_Supplied material_.
######
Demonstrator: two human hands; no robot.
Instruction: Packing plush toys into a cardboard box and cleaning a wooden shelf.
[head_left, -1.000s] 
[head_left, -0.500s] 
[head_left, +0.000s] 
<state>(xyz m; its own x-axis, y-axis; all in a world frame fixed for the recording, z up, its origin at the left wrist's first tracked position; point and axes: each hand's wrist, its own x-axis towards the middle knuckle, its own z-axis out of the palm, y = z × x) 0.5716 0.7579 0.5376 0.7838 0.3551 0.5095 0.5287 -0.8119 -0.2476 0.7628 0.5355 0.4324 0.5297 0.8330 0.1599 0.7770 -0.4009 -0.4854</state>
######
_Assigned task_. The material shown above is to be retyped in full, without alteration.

_Answer to this exercise_.
Demonstrator: two human hands; no robot.
Instruction: Packing plush toys into a cardboard box and cleaning a wooden shelf.
[head_left, -1.000s] 
[head_left, -0.500s] 
[head_left, +0.000s] 
<state>(xyz m; its own x-axis, y-axis; all in a world frame fixed for the recording, z up, its origin at the left wrist's first tracked position; point and axes: each hand's wrist, its own x-axis towards the middle knuckle, its own z-axis out of the palm, y = z × x) 0.5716 0.7579 0.5376 0.7838 0.3551 0.5095 0.5287 -0.8119 -0.2476 0.7628 0.5355 0.4324 0.5297 0.8330 0.1599 0.7770 -0.4009 -0.4854</state>

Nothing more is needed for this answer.